▶ **DIRECTIONS FOR THIS TASK**
Every line below needs to be transcribed without alteration, and no image may be carried over.

┄┄┄┄┄┄┄┄┄┄

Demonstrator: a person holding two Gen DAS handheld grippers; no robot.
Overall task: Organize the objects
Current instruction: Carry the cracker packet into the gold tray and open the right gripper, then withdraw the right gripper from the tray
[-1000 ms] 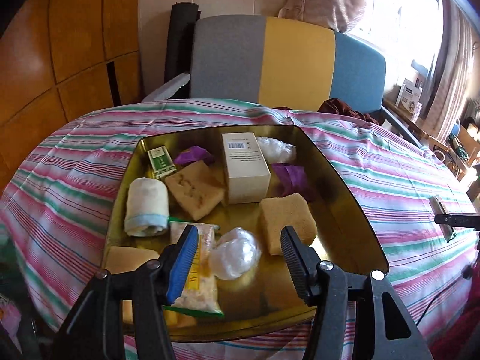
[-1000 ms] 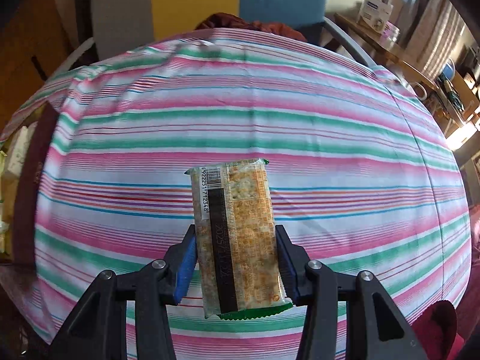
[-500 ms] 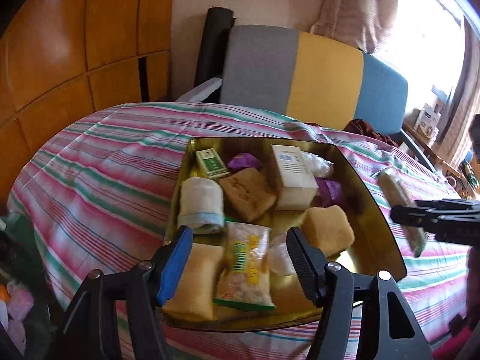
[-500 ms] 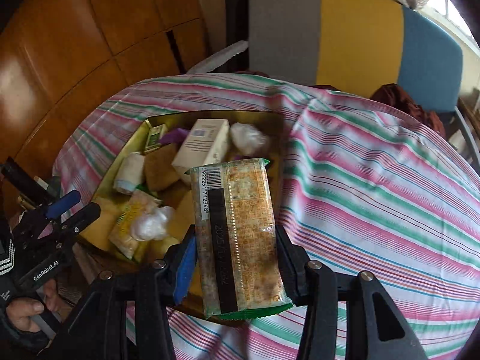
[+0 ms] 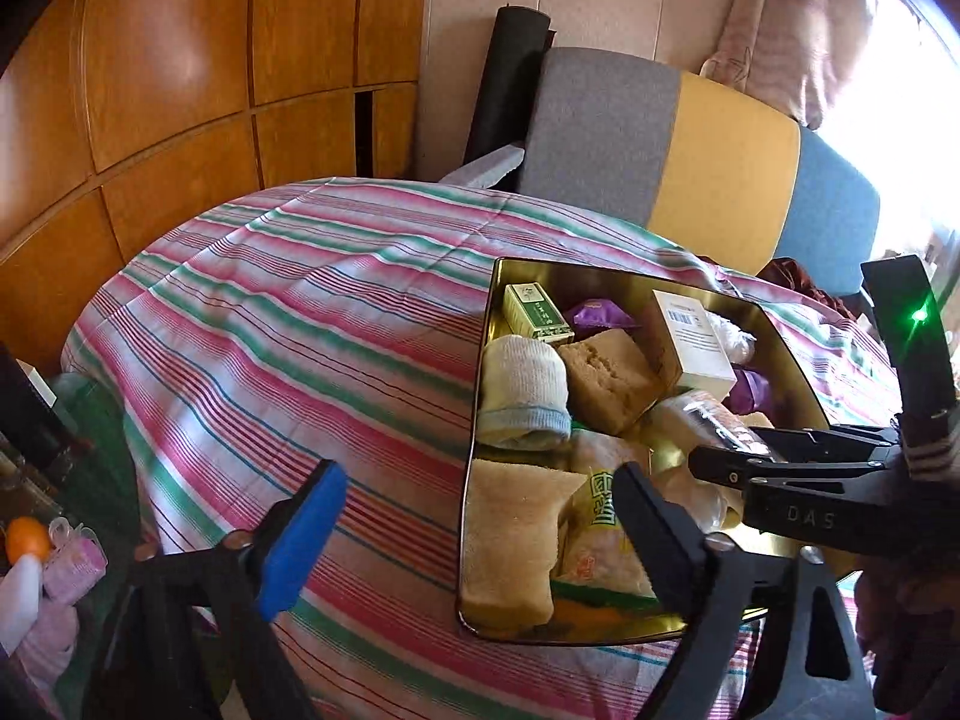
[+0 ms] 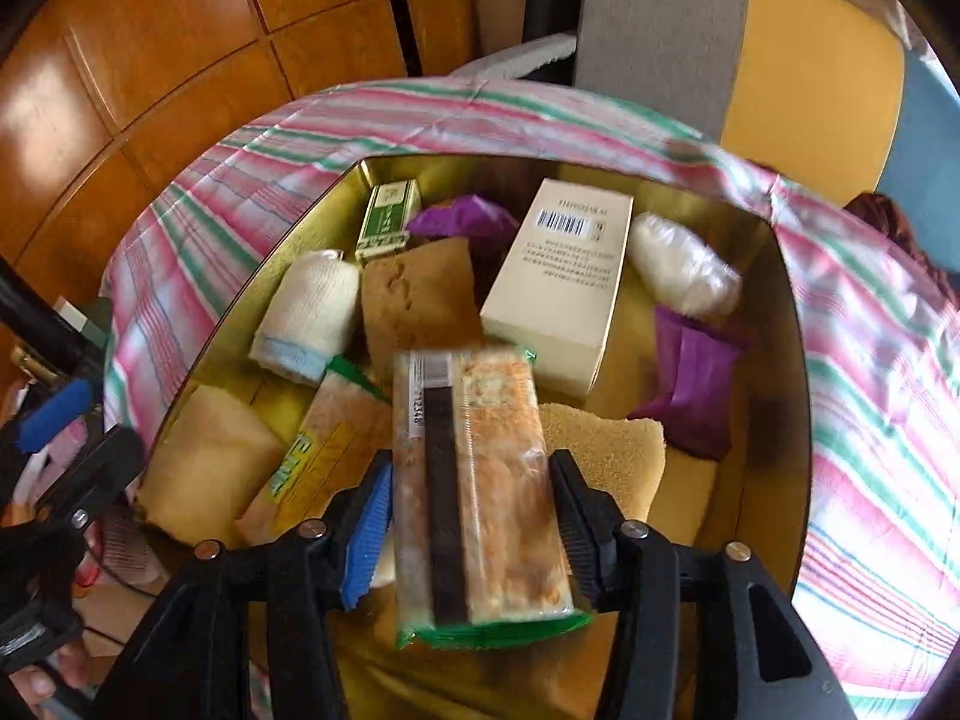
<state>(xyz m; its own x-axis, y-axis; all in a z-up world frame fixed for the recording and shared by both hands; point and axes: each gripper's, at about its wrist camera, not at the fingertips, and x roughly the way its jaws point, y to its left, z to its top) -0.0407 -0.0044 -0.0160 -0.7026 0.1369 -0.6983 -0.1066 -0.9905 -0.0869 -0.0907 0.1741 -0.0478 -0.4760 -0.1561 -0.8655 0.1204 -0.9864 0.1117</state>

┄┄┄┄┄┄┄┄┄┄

▶ **WRITTEN SOLUTION**
Demonstrator: a person holding two Gen DAS handheld grippers; no robot.
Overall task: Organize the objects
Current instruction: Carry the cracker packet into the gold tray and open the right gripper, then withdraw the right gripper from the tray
[-1000 ms] 
[-1000 ms] 
[-500 ms] 
[-500 ms] 
[+0 ms] 
[+0 ms] 
<state>(xyz m; its own x-axis, y-axis; all in a z-up world frame fixed for the recording and shared by both hands; point and axes: each gripper's, at about its wrist camera, not at the fingertips, and x roughly the way its jaws point, y to its left, z to its top) -0.0407 -0.0044 -0.0160 -0.7026 0.1369 -0.6983 -0.1066 -0.9905 -0.0869 -0.0907 0.1741 -0.0478 -0.4760 -0.1561 -0.8655 0.1204 -0.9864 0.1117</state>

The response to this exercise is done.